The river town of Wahpeton was settled in the early 1860s by Morgan T. Rich, a farmer. Other settlers arrived in the late 1860s and formed a small community. The US post office was established in 1871. In the early years of the town, the population growth was modest, however, by 1872, with the arrival of the railroad line, rapid growth took place. The area became a center for flat boat building.

Flatboats were essential for carrying freight on the Red River to northern parts of the state and up into Canada. Local historical landmarks are the Chahinkapa Zoo, Richland County Historical Museum, and the NDSCS Foundation (at the North Dakota State College).
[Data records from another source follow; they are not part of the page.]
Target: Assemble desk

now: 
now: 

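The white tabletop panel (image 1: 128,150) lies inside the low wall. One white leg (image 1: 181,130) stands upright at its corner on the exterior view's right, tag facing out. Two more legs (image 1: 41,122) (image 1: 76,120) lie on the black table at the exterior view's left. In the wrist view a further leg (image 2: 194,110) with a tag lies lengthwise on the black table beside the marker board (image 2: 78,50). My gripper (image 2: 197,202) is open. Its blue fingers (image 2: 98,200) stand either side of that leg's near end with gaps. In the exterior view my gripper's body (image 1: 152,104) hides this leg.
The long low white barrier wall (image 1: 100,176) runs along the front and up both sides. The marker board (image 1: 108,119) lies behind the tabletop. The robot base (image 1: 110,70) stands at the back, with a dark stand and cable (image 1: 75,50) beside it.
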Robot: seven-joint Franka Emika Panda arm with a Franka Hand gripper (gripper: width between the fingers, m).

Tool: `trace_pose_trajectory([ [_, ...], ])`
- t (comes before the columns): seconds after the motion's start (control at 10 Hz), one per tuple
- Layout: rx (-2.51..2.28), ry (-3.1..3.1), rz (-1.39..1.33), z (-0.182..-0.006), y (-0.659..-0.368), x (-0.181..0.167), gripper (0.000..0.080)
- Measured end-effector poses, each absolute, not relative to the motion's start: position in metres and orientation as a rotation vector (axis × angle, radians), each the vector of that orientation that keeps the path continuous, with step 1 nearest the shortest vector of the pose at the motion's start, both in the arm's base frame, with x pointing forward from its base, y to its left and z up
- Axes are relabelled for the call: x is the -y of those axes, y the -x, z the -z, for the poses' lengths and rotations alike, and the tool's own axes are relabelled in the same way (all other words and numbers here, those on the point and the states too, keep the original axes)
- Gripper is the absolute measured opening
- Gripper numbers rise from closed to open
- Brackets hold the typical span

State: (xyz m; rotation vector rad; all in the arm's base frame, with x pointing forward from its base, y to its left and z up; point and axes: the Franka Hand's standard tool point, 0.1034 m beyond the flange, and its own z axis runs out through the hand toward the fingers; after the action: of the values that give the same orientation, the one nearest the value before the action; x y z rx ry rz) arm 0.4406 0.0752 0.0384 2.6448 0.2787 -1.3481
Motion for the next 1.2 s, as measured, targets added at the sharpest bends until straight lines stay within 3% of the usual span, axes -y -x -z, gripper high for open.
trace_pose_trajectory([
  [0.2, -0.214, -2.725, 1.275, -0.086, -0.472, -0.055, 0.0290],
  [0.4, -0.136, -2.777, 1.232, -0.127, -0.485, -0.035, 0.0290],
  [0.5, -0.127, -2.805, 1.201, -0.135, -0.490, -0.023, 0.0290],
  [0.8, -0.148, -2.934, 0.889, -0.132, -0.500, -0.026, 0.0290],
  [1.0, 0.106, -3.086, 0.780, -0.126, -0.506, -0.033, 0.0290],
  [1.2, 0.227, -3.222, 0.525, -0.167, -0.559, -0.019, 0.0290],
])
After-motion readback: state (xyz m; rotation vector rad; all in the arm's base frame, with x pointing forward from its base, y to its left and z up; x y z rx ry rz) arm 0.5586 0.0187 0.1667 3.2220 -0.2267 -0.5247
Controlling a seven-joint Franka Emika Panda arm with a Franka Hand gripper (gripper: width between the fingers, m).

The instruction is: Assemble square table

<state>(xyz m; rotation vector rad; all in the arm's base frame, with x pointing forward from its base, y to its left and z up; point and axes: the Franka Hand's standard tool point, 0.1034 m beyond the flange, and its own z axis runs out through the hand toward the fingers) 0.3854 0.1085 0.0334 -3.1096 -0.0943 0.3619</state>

Visitors will enjoy the Red River, which runs along the town, and won’t be too challenged by the town’s flat terrain.


Downtown Lisbon, North Dakota
Downtown Lisbon, North Dakota. Image credit Andrew Filer (In memoriam afiler), CC BY-SA 2.0, via Wikimedia Commons

The "Trail Town" of Lisbon lies along the beautiful Sheyenne River Valley in southeast North Dakota. Known for its tall grasslands and pleasant prairie, the town was founded in 1880. The Sheyenne River was an essential source of power for the town’s three flour mills. The North County trails go between the Sheyenne River National Scenic Byway to the north of Lisbon and the Sheyenne River bluffs to the south.

Today these trails are ideal for hiking and camping activities, as well as enjoying nature. Historic landmarks include the Opera House and Scenic Theater. The Opera House is on the National Register of Historic Places. The theater has been showing silent films since 1911 and is considered the oldest continuously operating theater in the US.

Historic Towns of North Dakota

Some think of North Dakota and the Midwest generally, as flyover county. It is not on many people’s vacation bucket lists. However, these towns of North Dakota are repositories of the people who formed this land. Home to Native American tribes, pioneers, and traders, their spirit has been woven into the fabric of American culture. From the sweeping beauty of Medora to the charm of Lisbon, each town is a testament to the lives and cultures that built the state.